**Exercise instructions**
Return the run of lines below that opens with the line containing "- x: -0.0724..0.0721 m" and closes with the line containing "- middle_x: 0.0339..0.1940", keeping each one exact.

Source data
┌──

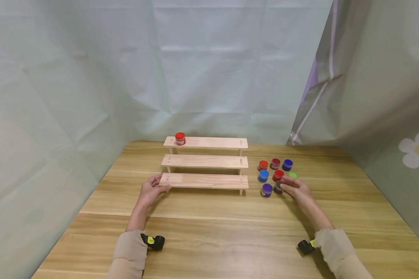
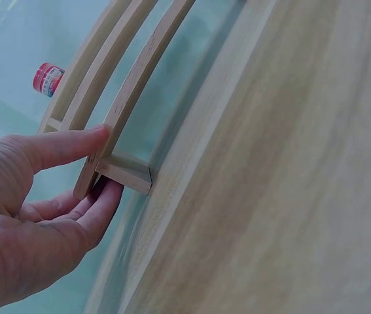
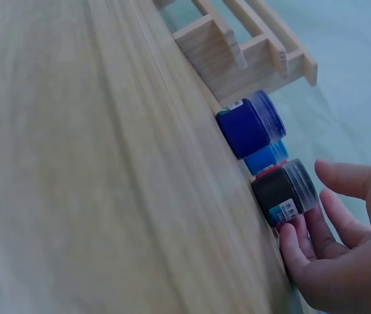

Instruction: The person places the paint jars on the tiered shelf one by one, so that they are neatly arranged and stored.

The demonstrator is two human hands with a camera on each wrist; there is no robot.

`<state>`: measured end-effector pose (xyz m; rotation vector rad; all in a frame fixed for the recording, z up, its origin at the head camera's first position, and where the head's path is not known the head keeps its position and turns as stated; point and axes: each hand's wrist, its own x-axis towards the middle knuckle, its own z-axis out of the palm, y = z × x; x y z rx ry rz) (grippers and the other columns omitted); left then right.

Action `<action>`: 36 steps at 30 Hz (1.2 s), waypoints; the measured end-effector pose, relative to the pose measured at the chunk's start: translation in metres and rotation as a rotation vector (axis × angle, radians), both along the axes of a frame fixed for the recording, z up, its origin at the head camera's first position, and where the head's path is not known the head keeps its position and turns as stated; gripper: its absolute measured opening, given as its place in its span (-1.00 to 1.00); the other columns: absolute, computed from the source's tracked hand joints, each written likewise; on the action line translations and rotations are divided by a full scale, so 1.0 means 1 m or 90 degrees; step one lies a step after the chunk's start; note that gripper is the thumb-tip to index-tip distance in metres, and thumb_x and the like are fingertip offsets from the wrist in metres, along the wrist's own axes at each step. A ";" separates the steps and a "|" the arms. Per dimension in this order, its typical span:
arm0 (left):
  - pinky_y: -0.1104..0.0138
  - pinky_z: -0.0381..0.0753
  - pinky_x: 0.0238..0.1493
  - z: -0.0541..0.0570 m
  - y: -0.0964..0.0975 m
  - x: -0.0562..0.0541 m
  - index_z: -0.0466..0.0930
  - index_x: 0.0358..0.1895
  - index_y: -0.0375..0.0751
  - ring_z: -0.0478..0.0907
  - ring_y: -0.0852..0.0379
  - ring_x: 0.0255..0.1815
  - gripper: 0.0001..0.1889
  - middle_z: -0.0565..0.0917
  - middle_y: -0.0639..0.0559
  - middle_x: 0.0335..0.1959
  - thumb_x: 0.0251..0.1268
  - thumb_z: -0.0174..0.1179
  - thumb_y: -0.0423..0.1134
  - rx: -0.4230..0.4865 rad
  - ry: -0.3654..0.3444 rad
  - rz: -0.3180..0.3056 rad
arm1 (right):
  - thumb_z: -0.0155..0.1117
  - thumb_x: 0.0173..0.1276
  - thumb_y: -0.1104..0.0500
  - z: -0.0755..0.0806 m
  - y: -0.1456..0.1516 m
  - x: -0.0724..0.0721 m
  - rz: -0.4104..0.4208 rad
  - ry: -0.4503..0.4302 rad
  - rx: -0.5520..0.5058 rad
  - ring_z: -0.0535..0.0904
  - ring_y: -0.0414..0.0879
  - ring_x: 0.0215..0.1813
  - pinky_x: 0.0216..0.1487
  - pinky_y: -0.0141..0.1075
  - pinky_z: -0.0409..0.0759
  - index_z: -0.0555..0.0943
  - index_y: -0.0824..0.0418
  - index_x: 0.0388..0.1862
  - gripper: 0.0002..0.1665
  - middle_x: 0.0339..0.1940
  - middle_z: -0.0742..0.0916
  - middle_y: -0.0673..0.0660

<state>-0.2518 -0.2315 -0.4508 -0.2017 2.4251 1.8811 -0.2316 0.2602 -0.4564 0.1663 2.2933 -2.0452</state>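
Note:
A three-tier wooden display stand (image 1: 204, 161) stands on the table, one red paint jar (image 1: 180, 138) at the left of its top shelf. My left hand (image 1: 153, 190) grips the left end of the lowest shelf, thumb (image 2: 74, 145) on its front edge and fingers beneath. To the right of the stand, my right hand (image 1: 297, 190) is at a black paint jar (image 3: 278, 196). Its fingertips (image 3: 290, 239) are right at the jar's side, and the thumb (image 3: 342, 178) is spread apart from the lid. The jar stands upright on the table.
Around the black jar stand a purple jar (image 1: 267, 190), a light blue jar (image 1: 263, 176), a red jar (image 1: 278, 175), a partly hidden green jar (image 1: 293, 175) and several more behind. Pale curtains (image 1: 209, 77) hang behind the wooden table (image 1: 209, 232).

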 end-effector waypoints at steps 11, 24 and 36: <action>0.65 0.52 -0.20 -0.002 0.001 -0.001 0.15 0.44 -0.43 0.49 0.48 -0.20 -0.26 0.38 -0.44 0.34 0.24 0.29 -0.38 0.024 0.006 0.000 | 0.23 0.41 0.10 -0.002 -0.002 -0.003 0.024 -0.066 0.078 0.13 0.16 0.56 0.57 -0.03 0.11 0.17 0.32 0.50 -0.21 0.54 0.24 0.35; 0.65 0.53 -0.21 -0.002 -0.001 0.002 0.13 0.45 -0.44 0.48 0.52 -0.24 -0.26 0.36 -0.44 0.35 0.25 0.27 -0.39 0.031 0.008 -0.009 | 0.21 0.39 0.21 -0.006 -0.006 -0.004 0.032 -0.066 0.078 0.12 0.20 0.53 0.58 0.04 0.04 0.15 0.38 0.49 -0.22 0.52 0.23 0.39; 0.65 0.54 -0.16 -0.001 0.001 0.002 0.15 0.45 -0.42 0.50 0.47 -0.18 -0.27 0.38 -0.42 0.34 0.23 0.27 -0.42 0.056 0.005 0.005 | 0.20 0.41 0.18 -0.006 -0.006 -0.003 0.022 -0.067 0.088 0.10 0.22 0.55 0.59 0.06 -0.06 0.15 0.37 0.50 -0.23 0.52 0.23 0.41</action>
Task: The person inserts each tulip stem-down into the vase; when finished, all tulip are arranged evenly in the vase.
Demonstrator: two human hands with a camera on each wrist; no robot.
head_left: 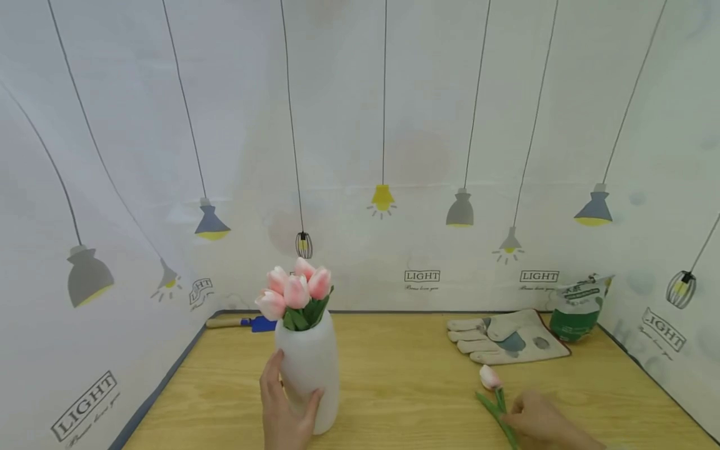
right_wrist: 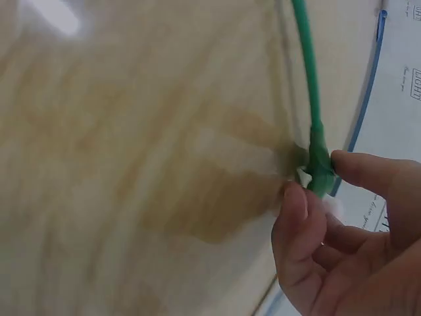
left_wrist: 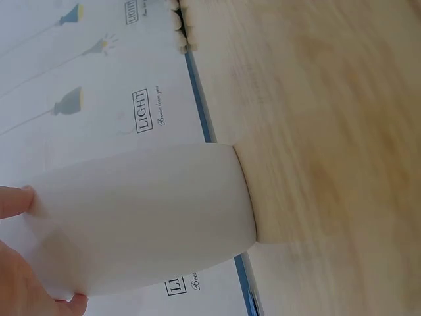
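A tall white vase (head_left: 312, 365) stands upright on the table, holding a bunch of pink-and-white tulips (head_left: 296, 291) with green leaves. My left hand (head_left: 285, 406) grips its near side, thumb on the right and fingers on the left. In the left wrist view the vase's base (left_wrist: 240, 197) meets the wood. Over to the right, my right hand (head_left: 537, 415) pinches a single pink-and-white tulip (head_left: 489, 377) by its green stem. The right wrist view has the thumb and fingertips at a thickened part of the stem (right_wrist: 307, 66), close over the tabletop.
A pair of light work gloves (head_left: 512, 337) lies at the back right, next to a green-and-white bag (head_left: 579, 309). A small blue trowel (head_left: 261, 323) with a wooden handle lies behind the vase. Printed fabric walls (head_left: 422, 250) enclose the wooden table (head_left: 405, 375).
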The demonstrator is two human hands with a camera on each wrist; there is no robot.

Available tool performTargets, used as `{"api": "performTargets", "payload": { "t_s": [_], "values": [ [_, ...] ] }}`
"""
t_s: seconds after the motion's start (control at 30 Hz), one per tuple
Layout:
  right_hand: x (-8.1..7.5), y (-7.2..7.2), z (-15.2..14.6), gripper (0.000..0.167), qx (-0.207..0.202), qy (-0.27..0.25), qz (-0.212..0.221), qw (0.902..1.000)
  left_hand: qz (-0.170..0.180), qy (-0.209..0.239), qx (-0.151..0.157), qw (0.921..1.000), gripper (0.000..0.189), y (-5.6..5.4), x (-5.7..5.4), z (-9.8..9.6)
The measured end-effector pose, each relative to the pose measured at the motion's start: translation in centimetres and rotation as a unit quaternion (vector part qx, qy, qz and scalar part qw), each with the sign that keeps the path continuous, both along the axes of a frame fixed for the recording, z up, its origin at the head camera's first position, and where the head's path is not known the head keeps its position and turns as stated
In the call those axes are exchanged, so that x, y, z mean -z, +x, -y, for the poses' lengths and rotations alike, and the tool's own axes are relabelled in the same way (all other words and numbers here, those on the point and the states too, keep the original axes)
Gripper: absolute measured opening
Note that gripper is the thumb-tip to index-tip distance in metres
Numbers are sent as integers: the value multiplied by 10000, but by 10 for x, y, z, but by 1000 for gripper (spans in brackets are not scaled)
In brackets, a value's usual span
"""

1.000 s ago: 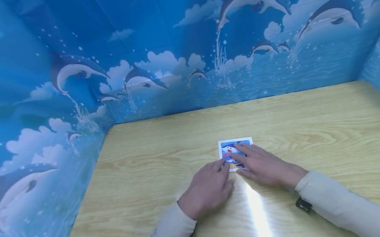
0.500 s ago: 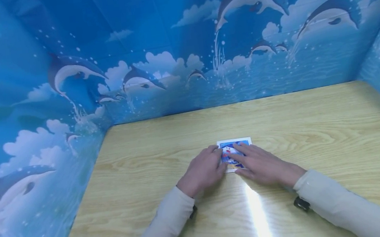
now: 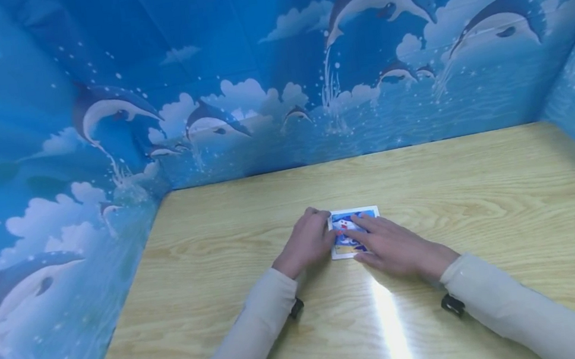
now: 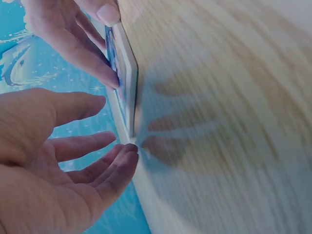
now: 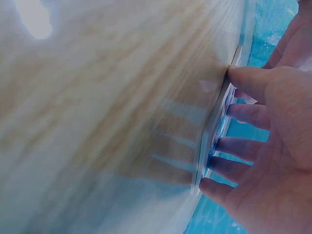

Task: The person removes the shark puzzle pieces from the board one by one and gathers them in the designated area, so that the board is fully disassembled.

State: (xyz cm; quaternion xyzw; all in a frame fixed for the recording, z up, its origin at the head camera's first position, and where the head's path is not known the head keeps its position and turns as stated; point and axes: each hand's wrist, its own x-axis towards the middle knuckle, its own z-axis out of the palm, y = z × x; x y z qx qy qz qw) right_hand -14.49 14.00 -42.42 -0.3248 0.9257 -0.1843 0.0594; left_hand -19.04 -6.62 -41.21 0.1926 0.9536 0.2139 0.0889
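A small square picture board with a white border and a blue sea-like picture lies flat on the table. My right hand rests over its right part, fingers spread and fairly straight. In the right wrist view, several fingertips touch the board, with the thumb at its near edge. Along the left edge is my left hand. The left wrist view shows the left fingers loosely bent and the thumb well apart, close to the board's corner; contact there is hard to tell. Hands cover part of the picture.
The wood-grain table reaches back to a blue dolphin-print cloth wall, which also stands at the left and right sides. A bright light reflection runs down the table in front of the hands. Dark straps sit at both wrists.
My left hand has moved forward, from the board's near left corner up along its left edge. The right hand stays on the board, which shows only a slight shift away from me.
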Motion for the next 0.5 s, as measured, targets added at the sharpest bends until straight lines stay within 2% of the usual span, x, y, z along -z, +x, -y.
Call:
{"api": "performTargets", "payload": {
  "t_s": [0.23, 0.5],
  "values": [
    [1, -4, 1, 58, -23, -21, 25, 10000, 179, 89, -291, 9994, 42, -10, 5, -2],
    [0, -7, 1, 60, -93, -7, -11, 10000, 202, 175, -517, 9983, 40, -15, 10, -5]
  ]
}}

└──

**Answer section**
  - x: -0.0724..0.0721 m
  - rz: -0.4104..0.4208 rad
  - ry: -0.4503..0.4302 rad
  - rx: -0.5520..0.5058 rad
  - ring_z: -0.0535..0.0904
  - ring_y: -0.0414..0.0879
  - ring_x: 0.0215..0.1813
  - pinky_x: 0.0216..0.1487
  - pinky_y: -0.0141..0.1075
  - pinky_z: -0.0409..0.0759
  - index_z: -0.0555..0.0943
  - index_y: -0.0824..0.0418
  - index_x: 0.0388..0.1862
  - gripper: 0.0002..0.1665
  - middle_x: 0.0339..0.1940

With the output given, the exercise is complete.